That seemed highly plausible. Ronon looked like a solid wall of muscle and Teyla was extremely toned.

“Let’s go outside,” Rodney suggested. Just because John knew the big guy didn’t mean he felt comfortable having him looming in his foyer. Not to mention he didn’t want Mr. Pibb getting out because they left the door open too long. They reconvened in the driveway, where Teyla said her goodbyes. There was a white utility van parked off to one side emblazoned with the name of Ronon’s company. Laura pulled on Rodney’s arm before he could join the others, looking suspicious.

“Something’s going on,” she hissed. “What is it?”

“Later,” he replied. “Promise.”

“Fine. I’ll be inside shifting boxes. Come up when you’re done.”

“Yeah, yeah. Oh, hey, don’t forget we have dinner at the doctor’s tonight.” As Rodney had hoped, Laura blushed and hurried off without further comment. He wondered how long he could use the handsome neighbor to keep her in check; he suspected not long.

“You’re gonna need a fifteen yard dumpster, minimum,” Ronon said when Rodney joined them. His hair fell in impressive-looking dreadlocks, held back with a black bandanna.

“I’d go for twenty,” John suggested. “Especially if you plan to do any remodeling.”

“Whatever. Twenty is fine.” Rodney had no problem deferring to John, who seemed to know what he was talking about. “I want to redo the kitchen. John, you can work with, uh…”

“Ronon,” the man himself supplied helpfully.

“Right. Work it out with Ronon. It all has to go.”

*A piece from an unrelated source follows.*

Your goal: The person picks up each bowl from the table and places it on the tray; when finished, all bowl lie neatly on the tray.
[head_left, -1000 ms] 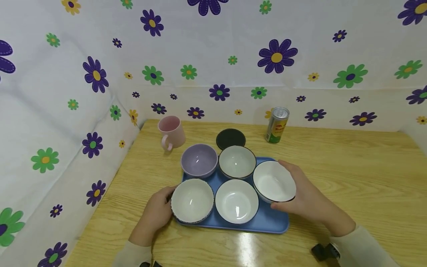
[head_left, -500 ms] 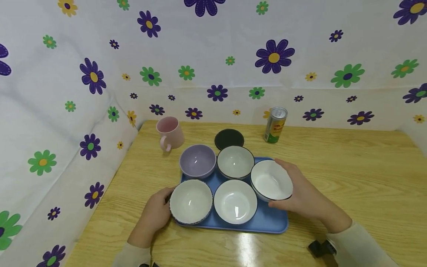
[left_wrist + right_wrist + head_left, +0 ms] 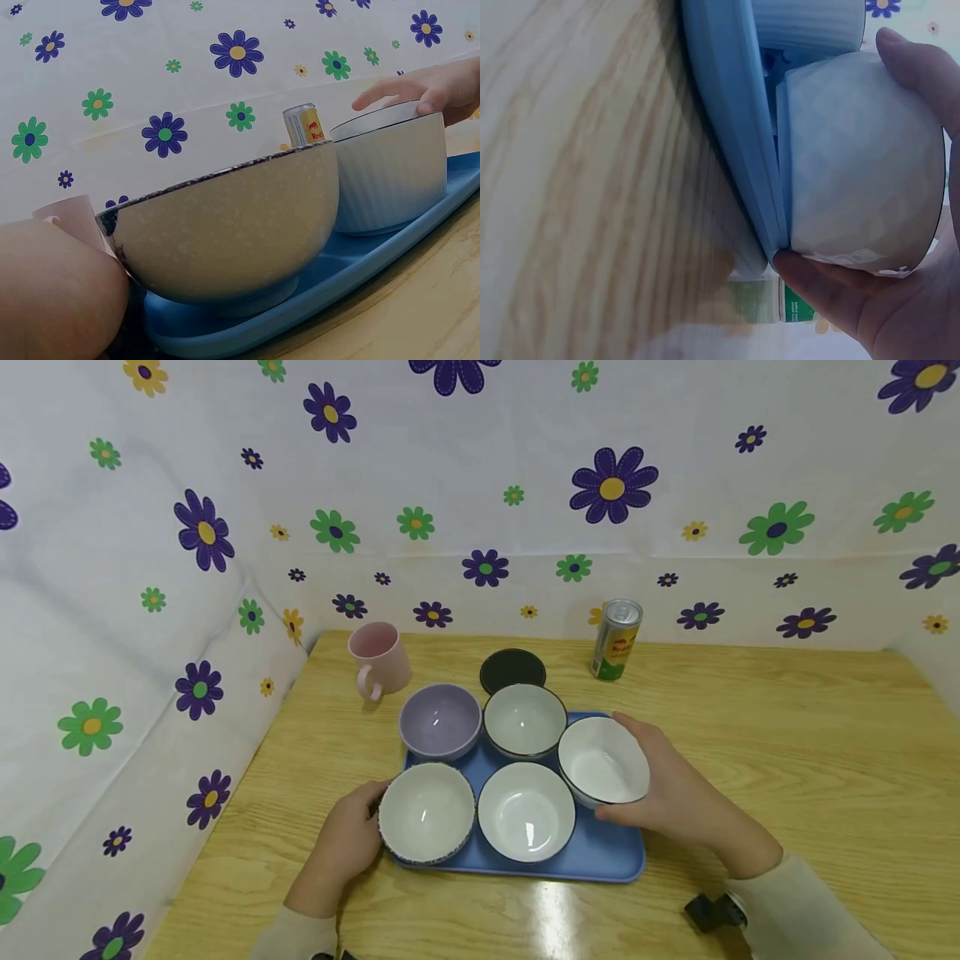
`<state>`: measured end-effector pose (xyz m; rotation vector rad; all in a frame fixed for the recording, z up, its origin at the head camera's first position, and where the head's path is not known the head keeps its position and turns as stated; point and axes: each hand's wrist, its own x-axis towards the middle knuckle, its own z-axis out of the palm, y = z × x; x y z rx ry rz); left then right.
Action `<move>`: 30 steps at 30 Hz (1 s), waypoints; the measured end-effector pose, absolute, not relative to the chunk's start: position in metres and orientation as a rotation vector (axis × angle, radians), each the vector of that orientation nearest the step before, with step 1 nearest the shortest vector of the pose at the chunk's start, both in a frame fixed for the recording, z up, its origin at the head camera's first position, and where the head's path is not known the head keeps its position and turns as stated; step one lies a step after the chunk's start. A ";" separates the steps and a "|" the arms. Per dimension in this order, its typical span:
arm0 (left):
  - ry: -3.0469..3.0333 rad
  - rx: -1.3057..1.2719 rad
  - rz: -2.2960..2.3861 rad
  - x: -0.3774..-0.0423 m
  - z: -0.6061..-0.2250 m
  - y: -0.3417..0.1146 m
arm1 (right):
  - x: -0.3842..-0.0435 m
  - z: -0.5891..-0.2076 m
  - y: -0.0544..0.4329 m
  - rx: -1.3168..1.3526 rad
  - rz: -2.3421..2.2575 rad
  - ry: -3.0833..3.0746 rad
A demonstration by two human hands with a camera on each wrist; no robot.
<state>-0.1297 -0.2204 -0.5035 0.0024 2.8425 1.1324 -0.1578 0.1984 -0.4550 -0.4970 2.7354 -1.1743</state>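
Note:
My right hand (image 3: 652, 785) grips a white bowl (image 3: 602, 760) with a thin dark rim, thumb on its near side and fingers on its far side. In the right wrist view this bowl (image 3: 866, 161) has a faceted outside and its base is close over the blue tray (image 3: 731, 97). My left hand (image 3: 348, 831) lies against the left side of a cream bowl (image 3: 427, 814) with a speckled rim, at the tray's left edge; its fingertips are hidden. Between the two, a white ribbed bowl (image 3: 527, 814) stands on the tray (image 3: 607, 856).
A purple bowl (image 3: 440, 721) and a pale bowl (image 3: 525, 720) with a dark rim fill the tray's back. Behind them are a pink mug (image 3: 382, 656), a black disc (image 3: 513, 671) and a drink can (image 3: 617, 639). A flowered cloth (image 3: 480, 485) hangs at the back.
My right hand has shifted the white bowl slightly left and back, nearer the neighbouring bowls. The left hand stays beside the speckled-rim bowl. The head view has turned a little to the right.

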 end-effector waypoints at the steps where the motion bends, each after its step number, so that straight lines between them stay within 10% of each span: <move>1: 2.845 0.001 1.130 -0.130 -0.503 -0.220 | -0.158 -0.454 0.198 -0.492 -1.172 2.734; 30: 2.805 0.011 1.191 -0.134 -0.504 -0.222 | -0.142 -0.459 0.207 -0.562 -1.238 2.668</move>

John looked surprised, but Ronon only nodded. “We can do the renovation for you. I’ll put my partner on it. Evan Lorne. He can get you an estimate once he’s come out and taken a look.”

“Are you sure, McKay?” John asked. Rodney didn’t understand why he was so surprised to be trusted with a fairly simple task.

“You’re the caretaker, right? This should fall under your purview.” Rodney gave him a hard look. “Unless you don’t feel like you’re capable.”

That seemed to firm up John’s resolve. “I’m on it. I assume you don’t want to save any of the appliances?”

“Absolutely not. Oh, speaking of aged appliances, do you handle water heaters?”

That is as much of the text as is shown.